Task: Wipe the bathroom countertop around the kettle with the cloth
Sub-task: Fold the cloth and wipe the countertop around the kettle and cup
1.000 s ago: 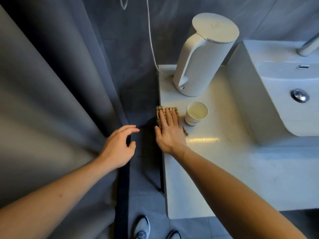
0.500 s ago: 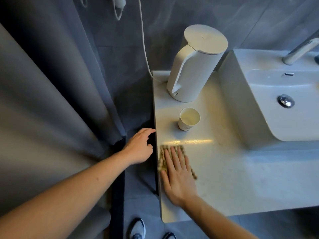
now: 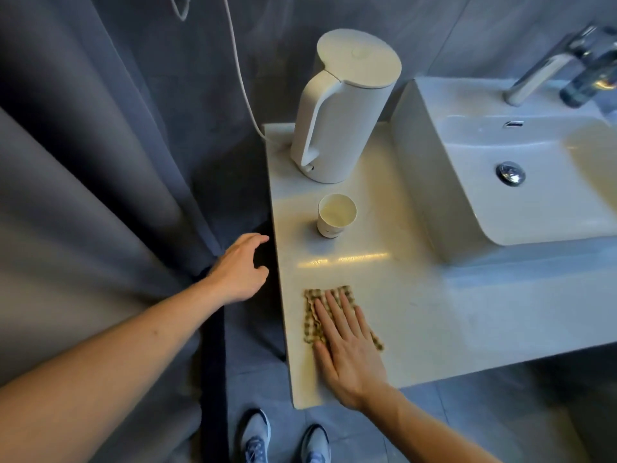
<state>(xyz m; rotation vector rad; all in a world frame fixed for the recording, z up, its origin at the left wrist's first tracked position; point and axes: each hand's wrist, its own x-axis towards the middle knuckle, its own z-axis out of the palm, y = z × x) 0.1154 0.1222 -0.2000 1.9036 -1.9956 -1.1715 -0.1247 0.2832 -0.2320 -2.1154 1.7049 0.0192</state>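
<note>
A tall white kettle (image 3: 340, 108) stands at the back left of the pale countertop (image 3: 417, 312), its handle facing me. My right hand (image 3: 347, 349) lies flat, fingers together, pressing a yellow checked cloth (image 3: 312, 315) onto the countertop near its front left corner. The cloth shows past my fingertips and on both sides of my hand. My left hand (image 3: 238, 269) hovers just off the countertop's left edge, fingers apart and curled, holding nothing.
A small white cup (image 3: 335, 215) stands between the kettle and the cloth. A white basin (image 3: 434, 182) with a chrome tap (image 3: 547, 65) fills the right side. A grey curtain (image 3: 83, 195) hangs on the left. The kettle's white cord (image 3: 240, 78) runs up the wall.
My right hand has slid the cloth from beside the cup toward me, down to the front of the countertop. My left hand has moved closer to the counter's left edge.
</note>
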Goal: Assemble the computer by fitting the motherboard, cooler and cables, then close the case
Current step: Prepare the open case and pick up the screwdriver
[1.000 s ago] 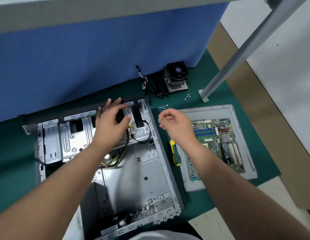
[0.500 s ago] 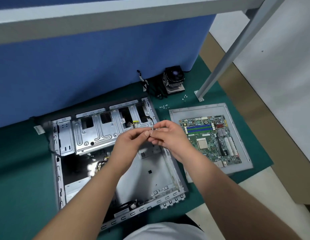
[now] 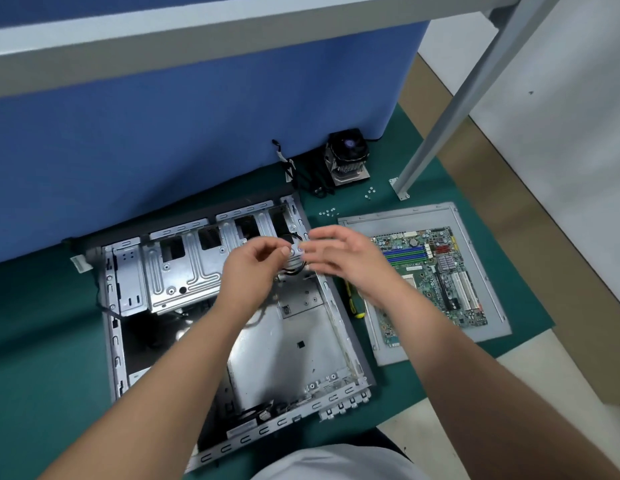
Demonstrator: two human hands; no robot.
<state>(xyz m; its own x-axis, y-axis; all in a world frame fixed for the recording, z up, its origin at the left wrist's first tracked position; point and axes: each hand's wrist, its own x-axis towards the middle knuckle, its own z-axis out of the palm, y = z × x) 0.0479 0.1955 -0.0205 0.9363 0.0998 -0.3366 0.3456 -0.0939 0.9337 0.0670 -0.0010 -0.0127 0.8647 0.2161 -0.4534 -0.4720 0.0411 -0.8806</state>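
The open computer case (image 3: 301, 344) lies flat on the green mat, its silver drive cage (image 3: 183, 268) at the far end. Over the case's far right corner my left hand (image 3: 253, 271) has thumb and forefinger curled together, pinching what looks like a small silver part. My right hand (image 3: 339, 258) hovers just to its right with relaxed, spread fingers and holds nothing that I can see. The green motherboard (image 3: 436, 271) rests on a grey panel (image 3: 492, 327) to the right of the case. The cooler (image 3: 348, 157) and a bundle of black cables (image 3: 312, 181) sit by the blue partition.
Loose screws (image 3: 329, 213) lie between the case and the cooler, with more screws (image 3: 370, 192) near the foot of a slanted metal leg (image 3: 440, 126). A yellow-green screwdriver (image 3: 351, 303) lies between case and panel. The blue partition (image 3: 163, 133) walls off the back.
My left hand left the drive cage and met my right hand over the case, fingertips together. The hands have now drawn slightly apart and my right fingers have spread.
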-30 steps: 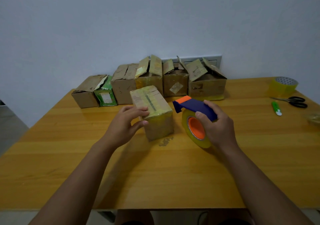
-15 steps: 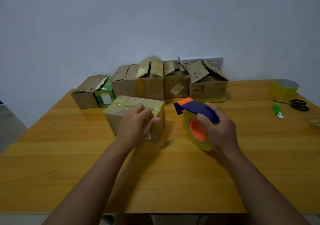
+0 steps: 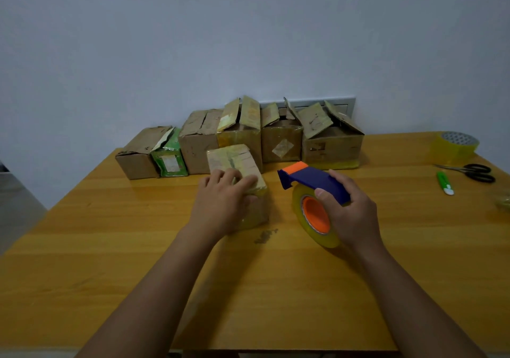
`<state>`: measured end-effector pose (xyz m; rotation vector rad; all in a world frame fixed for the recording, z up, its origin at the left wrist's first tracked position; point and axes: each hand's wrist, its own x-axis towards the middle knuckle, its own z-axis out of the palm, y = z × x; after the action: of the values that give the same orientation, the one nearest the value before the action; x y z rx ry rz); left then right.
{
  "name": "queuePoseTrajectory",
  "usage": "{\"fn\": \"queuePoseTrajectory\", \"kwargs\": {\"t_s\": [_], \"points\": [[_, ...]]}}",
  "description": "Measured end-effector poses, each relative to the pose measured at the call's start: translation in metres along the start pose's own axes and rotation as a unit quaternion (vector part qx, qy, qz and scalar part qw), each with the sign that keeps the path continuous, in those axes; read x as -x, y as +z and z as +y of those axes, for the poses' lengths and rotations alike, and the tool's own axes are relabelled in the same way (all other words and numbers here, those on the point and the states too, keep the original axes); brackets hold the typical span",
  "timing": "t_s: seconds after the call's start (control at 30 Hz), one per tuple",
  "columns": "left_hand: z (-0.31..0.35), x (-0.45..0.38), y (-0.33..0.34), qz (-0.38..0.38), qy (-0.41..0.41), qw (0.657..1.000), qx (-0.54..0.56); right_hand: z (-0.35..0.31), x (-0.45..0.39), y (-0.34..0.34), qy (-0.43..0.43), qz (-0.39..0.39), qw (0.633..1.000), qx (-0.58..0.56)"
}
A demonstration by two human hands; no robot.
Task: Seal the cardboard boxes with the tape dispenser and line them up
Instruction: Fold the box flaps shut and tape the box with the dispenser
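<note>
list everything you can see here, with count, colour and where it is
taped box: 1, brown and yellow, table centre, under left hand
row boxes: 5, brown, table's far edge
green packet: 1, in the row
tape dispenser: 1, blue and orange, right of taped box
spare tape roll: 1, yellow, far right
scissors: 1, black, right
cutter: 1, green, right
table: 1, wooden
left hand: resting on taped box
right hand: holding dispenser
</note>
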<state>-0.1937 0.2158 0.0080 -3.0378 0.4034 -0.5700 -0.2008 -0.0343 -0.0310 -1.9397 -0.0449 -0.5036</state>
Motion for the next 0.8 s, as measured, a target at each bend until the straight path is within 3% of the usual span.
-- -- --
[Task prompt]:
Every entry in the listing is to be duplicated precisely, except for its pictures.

[Completed task]:
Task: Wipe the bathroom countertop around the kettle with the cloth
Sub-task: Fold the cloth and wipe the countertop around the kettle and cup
1.000 s ago: 
0.500 s ago: 
now: 
<state>(xyz m; rotation vector rad; all in a world frame fixed for the recording, z up, its origin at the left wrist's first tracked position; point and axes: each hand's wrist, its own x-axis towards the middle knuckle, its own z-axis out of the palm, y = z × x) 0.1154 0.1222 -0.2000 1.9036 -1.9956 -1.1715 -0.1247 0.2832 -0.2320 -2.1154 1.7049 0.0192</state>
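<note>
A tall white kettle (image 3: 340, 108) stands at the back left of the pale countertop (image 3: 417, 312), its handle facing me. My right hand (image 3: 347, 349) lies flat, fingers together, pressing a yellow checked cloth (image 3: 312, 315) onto the countertop near its front left corner. The cloth shows past my fingertips and on both sides of my hand. My left hand (image 3: 238, 269) hovers just off the countertop's left edge, fingers apart and curled, holding nothing.
A small white cup (image 3: 335, 215) stands between the kettle and the cloth. A white basin (image 3: 434, 182) with a chrome tap (image 3: 547, 65) fills the right side. A grey curtain (image 3: 83, 195) hangs on the left. The kettle's white cord (image 3: 240, 78) runs up the wall.
My right hand has slid the cloth from beside the cup toward me, down to the front of the countertop. My left hand has moved closer to the counter's left edge.
</note>
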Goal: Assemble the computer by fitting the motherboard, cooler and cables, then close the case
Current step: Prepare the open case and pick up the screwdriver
[1.000 s ago] 
[0.500 s ago] 
[now] 
Demonstrator: two human hands; no robot.
<state>(xyz m; its own x-axis, y-axis; all in a world frame fixed for the recording, z up, its origin at the left wrist's first tracked position; point and axes: each hand's wrist, its own x-axis towards the middle knuckle, its own z-axis out of the palm, y = z × x) 0.0479 0.1955 -0.0205 0.9363 0.0998 -0.3366 0.3456 -0.0939 0.9337 0.0670 -0.0010 -0.0127 0.8647 0.2161 -0.4534 -0.4720 0.0411 -0.8806</state>
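The open computer case (image 3: 301, 344) lies flat on the green mat, its silver drive cage (image 3: 183, 268) at the far end. Over the case's far right corner my left hand (image 3: 253, 271) has thumb and forefinger curled together, pinching what looks like a small silver part. My right hand (image 3: 339, 258) hovers just to its right with relaxed, spread fingers and holds nothing that I can see. The green motherboard (image 3: 436, 271) rests on a grey panel (image 3: 492, 327) to the right of the case. The cooler (image 3: 348, 157) and a bundle of black cables (image 3: 312, 181) sit by the blue partition.
Loose screws (image 3: 329, 213) lie between the case and the cooler, with more screws (image 3: 370, 192) near the foot of a slanted metal leg (image 3: 440, 126). A yellow-green screwdriver (image 3: 351, 303) lies between case and panel. The blue partition (image 3: 163, 133) walls off the back.
My left hand left the drive cage and met my right hand over the case, fingertips together. The hands have now drawn slightly apart and my right fingers have spread.
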-30 steps: 
-15 steps: 
+0 steps: 
`<state>`: measured end-effector pose (xyz m; rotation vector rad; all in a world frame fixed for the recording, z up, its origin at the left wrist's first tracked position; point and axes: each hand's wrist, its own x-axis towards the middle knuckle, its own z-axis out of the palm, y = z × x; after the action: of the values that give the same orientation, the one nearest the value before the action; x y z rx ry rz); left then right.
{
  "name": "queuePoseTrajectory",
  "usage": "{\"fn\": \"queuePoseTrajectory\", \"kwargs\": {\"t_s\": [_], \"points\": [[_, ...]]}}",
  "description": "Measured end-effector poses, each relative to the pose measured at the call's start: translation in metres along the start pose's own axes and rotation as a unit quaternion (vector part qx, qy, qz and scalar part qw), each with the sign that keeps the path continuous, in those axes; read x as -x, y as +z and z as +y of those axes, for the poses' lengths and rotations alike, and the tool's own axes are relabelled in the same way (all other words and numbers here, those on the point and the states too, keep the original axes); brackets hold the typical span",
  "timing": "t_s: seconds after the call's start (control at 30 Hz), one per tuple",
  "columns": "left_hand: z (-0.31..0.35), x (-0.45..0.38), y (-0.33..0.34), qz (-0.38..0.38), qy (-0.41..0.41), qw (0.657..1.000), qx (-0.54..0.56); right_hand: z (-0.35..0.31), x (-0.45..0.39), y (-0.34..0.34), qy (-0.43..0.43), qz (-0.39..0.39), qw (0.633..1.000), qx (-0.58..0.56)"
}
A demonstration by two human hands; no robot.
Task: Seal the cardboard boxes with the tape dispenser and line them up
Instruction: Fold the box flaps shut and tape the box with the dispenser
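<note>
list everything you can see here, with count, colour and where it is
taped box: 1, brown and yellow, table centre, under left hand
row boxes: 5, brown, table's far edge
green packet: 1, in the row
tape dispenser: 1, blue and orange, right of taped box
spare tape roll: 1, yellow, far right
scissors: 1, black, right
cutter: 1, green, right
table: 1, wooden
left hand: resting on taped box
right hand: holding dispenser
</note>
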<state>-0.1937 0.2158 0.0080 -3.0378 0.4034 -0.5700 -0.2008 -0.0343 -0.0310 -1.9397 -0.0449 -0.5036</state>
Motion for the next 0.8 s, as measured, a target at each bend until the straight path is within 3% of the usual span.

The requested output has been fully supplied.